What are common challenges in working with recombinant Mesoplasma florum proteins and how to address them?

Researchers working with recombinant Mesoplasma florum proteins, including GMP synthase, may encounter several challenges:

• Protein solubility issues: Mesoplasma proteins may fold improperly when expressed in heterologous systems, leading to insolubility or inclusion body formation.

  • Solution: Optimize expression conditions by lowering temperature (16-20°C), using solubility-enhancing fusion tags (SUMO, MBP), or adding folding chaperones as co-expression partners.

• Codon usage bias: Although the FreeGenes project provides E. coli codon-optimized sequences , expression in other systems may be hampered by codon usage differences.

  • Solution: Use host-specific codon optimization or expression strains that supply rare tRNAs.

• Activity preservation: Maintaining enzymatic activity throughout purification can be challenging.

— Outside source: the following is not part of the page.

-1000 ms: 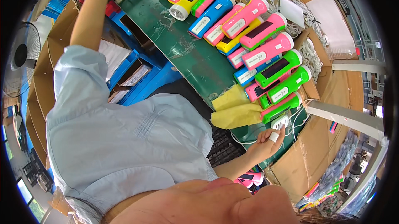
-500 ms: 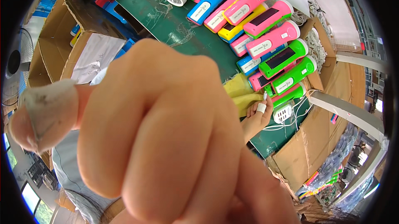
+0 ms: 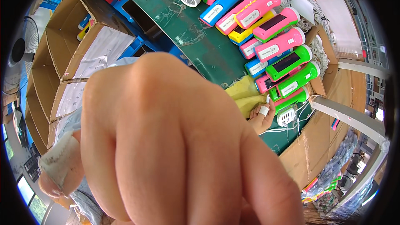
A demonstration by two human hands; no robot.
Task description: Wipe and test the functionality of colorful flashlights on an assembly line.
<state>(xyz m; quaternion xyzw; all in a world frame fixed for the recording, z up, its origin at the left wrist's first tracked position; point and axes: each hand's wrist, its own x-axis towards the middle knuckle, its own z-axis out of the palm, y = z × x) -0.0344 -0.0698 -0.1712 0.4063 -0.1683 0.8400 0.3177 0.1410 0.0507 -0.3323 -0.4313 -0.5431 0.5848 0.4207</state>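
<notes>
Very close to the camera, my left hand (image 3: 166, 141) fills the middle of the view, its knuckles up and its fingers curled down past the lower edge. Grubby white tape (image 3: 61, 160) wraps the digit that sticks out at its left; whatever its fingertips touch is hidden. Beyond it, my right hand (image 3: 261, 120) pinches a small white cable plug (image 3: 268, 98), and one of its fingers wears white tape (image 3: 263, 110). Next to that hand lie a green flashlight (image 3: 293, 84) and yellow cloth (image 3: 243, 95). The right forearm is hidden behind my left hand.
Pink, blue, yellow and green flashlights (image 3: 266, 52) lie in a row on the green bench (image 3: 191, 43). A white charging hub (image 3: 286, 118) with cables sits by the bench's right end. Cardboard boxes (image 3: 62, 37) and a fan (image 3: 18, 50) stand left; a grey post (image 3: 350, 114) crosses the right.
The curled left hand has shifted and its taped digit now sits lower and further right. The surroundings have slid slightly right and down in view. My right hand still pinches the plug.
</notes>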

  • Solution: Include appropriate cofactors and stabilizing agents in all buffers, minimize exposure to oxidizing conditions, and validate activity at each purification step.

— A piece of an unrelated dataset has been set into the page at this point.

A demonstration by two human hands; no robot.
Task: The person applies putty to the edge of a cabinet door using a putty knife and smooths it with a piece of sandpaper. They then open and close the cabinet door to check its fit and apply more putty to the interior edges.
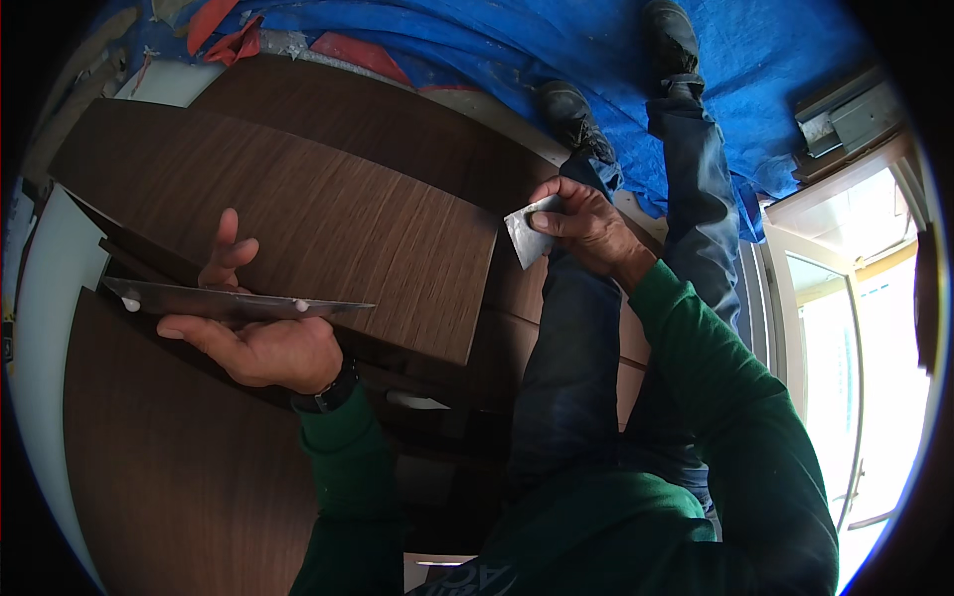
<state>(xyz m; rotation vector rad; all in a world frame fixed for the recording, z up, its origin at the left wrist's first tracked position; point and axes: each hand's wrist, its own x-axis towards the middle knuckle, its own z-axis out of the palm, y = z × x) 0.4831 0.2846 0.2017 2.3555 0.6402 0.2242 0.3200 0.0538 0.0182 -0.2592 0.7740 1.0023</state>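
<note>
My left hand (266, 350), with a dark watch at the wrist, is at the left and supports a long thin dark strip (229, 302), seen nearly edge-on. Its thumb lies along the near side, and bent fingers show beyond the strip. Two small white lumps (301, 305) sit on the strip's near edge; I cannot tell what they are. Just right of the panel's end, my right hand (588, 226) pinches a small, flat silver-grey piece (527, 232) between thumb and fingers. Below the strip's far side is a brown wood-grain panel (378, 238).
More dark brown panels (179, 447) lie to the left and behind. Blue sheeting (457, 40) covers the ground at the top, with red scraps (360, 55) along its edge. My legs (564, 368) extend up the middle. Grey metal pieces (865, 119) stand near a bright glazed door (825, 328) at right.
</note>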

• Riboswitch functionality in heterologous systems: The regulatory elements controlling GMP synthase expression may function differently in heterologous hosts.

  • Solution: Design careful control experiments to validate riboswitch function in each experimental system, potentially using reporter gene constructs to monitor activity.

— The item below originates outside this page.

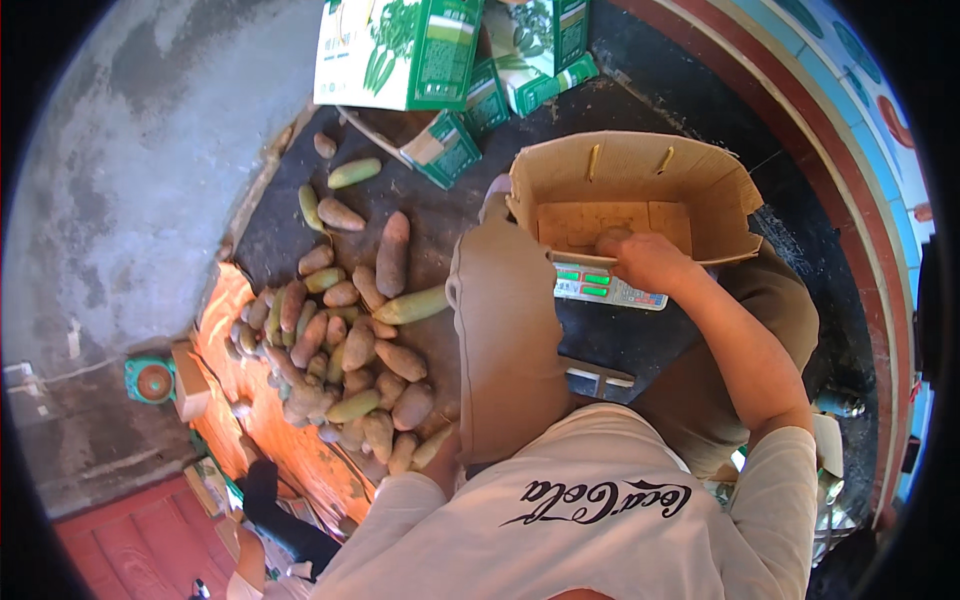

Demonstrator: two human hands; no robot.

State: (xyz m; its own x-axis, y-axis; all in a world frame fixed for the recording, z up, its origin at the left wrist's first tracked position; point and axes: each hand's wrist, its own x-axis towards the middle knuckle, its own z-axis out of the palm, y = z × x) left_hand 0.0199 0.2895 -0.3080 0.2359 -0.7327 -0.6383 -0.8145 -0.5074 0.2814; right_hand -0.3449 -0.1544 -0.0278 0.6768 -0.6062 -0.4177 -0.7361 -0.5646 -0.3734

These challenges can be addressed through careful experimental design, leveraging the tools and resources specifically developed for Mesoplasma florum research, including the standardized gene constructs from the FreeGenes project and the defined media formulations that have been optimized for Mesoplasma growth3.

How can researchers validate the specificity and functionality of recombinant Mesoplasma florum GMP synthase?

Validating the specificity and functionality of recombinant Mesoplasma florum GMP synthase requires a multi-faceted approach:

• Enzymatic activity assays: Multiple complementary assays should be employed to confirm activity:

  • Direct measurement of XMP to GMP conversion using HPLC or MS

  • Coupled enzyme assays to monitor ATP consumption or glutamine utilization

  • Comparison with commercially available GMP synthase from other sources as a benchmark

• Substrate specificity testing: Evaluate the enzyme's ability to utilize various substrates:

  • Test alternative purine precursors beyond XMP

  • Assess glutamine versus ammonia as nitrogen donors

  • Determine nucleotide specificity (ATP, GTP, etc.) for the energy source

• Inhibitor studies: Characterize the enzyme's response to known GMP synthase inhibitors:

  • Measure IC50 values for standard inhibitors

  • Compare inhibition profiles with GMP synthases from other organisms

  • Identify potentially unique inhibition patterns

• Functional complementation: Test whether the recombinant enzyme can restore function in:

  • E. coli guaA mutants lacking functional GMP synthase

  • Other bacterial species with guaA deficiencies

  • Cell-free systems requiring de novo GMP synthesis

• Structural validation: Confirm proper folding and assembly using:

  • Circular dichroism to assess secondary structure content

  • Size exclusion chromatography to verify oligomeric state

  • Limited proteolysis to probe domain organization

By implementing these validation approaches, researchers can ensure that their recombinant Mesoplasma florum GMP synthase retains the functional properties of the native enzyme and identify any differences that may result from heterologous expression or purification procedures.